This month the French Winophiles are celebrating Fall with Wendy of A Day in the Life on the Farm at the head. If you are reading this early enough, feel free to jump in on our Twitter chat. We go live on Saturday, October15th at 8am Pacific. Follow the hashtag #Winophiles and be sure to add that to anything you tweet so we can see it. Here's the line-up of articles that the writers have in store for you...


I don't usually tie in a book with my #Winophiles posts unless it's a book we have all agreed to read, but this inspiration was too good to pass up!

 Europe by Milk Run
by Rory Moulton

Come Fall, I tend to read more. Maybe it's because I'm out hiking less than during the summer months. Still, This book - Europe by Milk Run by Rory Moulton - was my inspiration for the recipe and wine pairing. So, I'll start with it.

First, I'll be honest: I didn't understand the title. Still don't, actually. Milk run? What does that mean? But I thoroughly enjoyed this travel memoir. 

Journalist by trade, Moulton's prose is engaging and captivating. He embarks on this travel adventure in response to an assertion made at a dinner party that traveling Europe "isn't real travel" anymore. Determined to see the real Europe he devises an itinerary that takes him on slow trains (as opposed to bullet trains and other high speed rails) and into locals' homes via AirBnB (versus hotels). So he leaves his wife and son in Colorado for a few weeks for this solo travel experiment, beginning in Copenhagen. He knows that he wants to end in Barcelona, but beyond that, his route is subject to his whims. 

I already mentioned that his writing is vivid. So, you really feel as if you are there with him in the hash-laden anarchist neighborhood of Freetown Christiania, herding feral cats out of his room in Amsterdam, and struggling with the language barrier in Saint-Jean-de-Luz in Basque country where the language, Euskara, bears no relationship to French, Spanish, Latin, or any other language that you might speak!

Moulton also peppers his memoir with discussions of history, architecture, and more. I found the discussion of the change in rail gauge - between Spain and the rest of the continent (9 inches wider) - fascinating.

And then there's the food. His descriptions made my mouth water. About the market in Amsterdam: "Patrons looped through stalls, filling rolling baskets and oversize shoulder bags for their homes and hearth: Tomatoes, cabbage, potatoes and broccoli grown in Dutch greenhouses, the world’s most productive. Carrots from Great Britain. Italian meats cured to mouthwatering perfection. Plump and tender Mediterranean olives swimming in oil and herbs. Istrian truffles sat beside gigantic wheels of Gouda cheese, the dairy glory of the Netherlands." 

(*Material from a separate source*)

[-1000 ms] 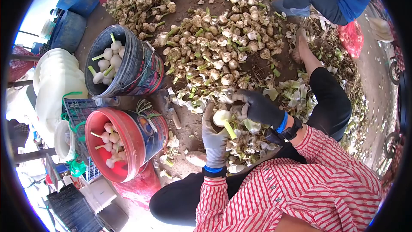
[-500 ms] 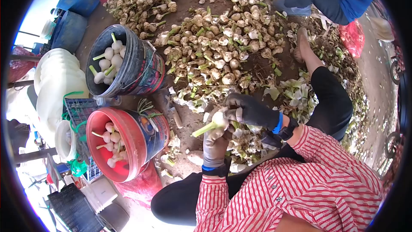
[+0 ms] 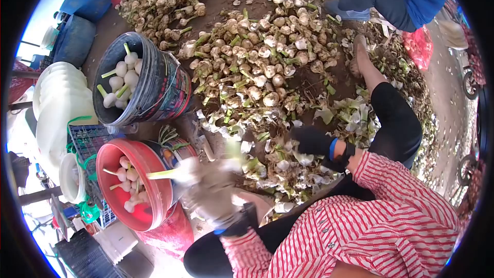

And I chuckled aloud reading his account of the Northern European culinary curiosity that elicits everything from bewilderment and disgust to adoration: "the pickled herring. Okay, maybe not adoration. I counted three pickled herring stands while strolling Cuypstraat. One would seem sufficient. First salted, then pickled, this grub fueled Northern Europe’s dietary needs from Sweden to Iceland and even provided the oil that lit Paris’ first streetlights. But it’s the Dutch who parlayed herring into an empire vastly disproportionate to its size. I admit, I was taking the cowardly way out. Met brood means 'with bread,' which is the wimpy way of taking herring. It’s more palatable this way, what a rice roll is to sashimi. The Dutch way? They hold herring filets vertically above their mouths and slowly lower it in their gullets, chomping and swallowing until the tail."

One more passage that had me nodding in agreement: "Chunks of tender sole fell off the in-bone filet. The outside was crispy and light brown, while zesty lemon balanced the decadent meunière sauce, built from white wine and clarified butter, the dish’s secret weapon. Clarified butter has all water and milk solids removed, so that only the butterfat remains. It’s dairy’s Holy Grail."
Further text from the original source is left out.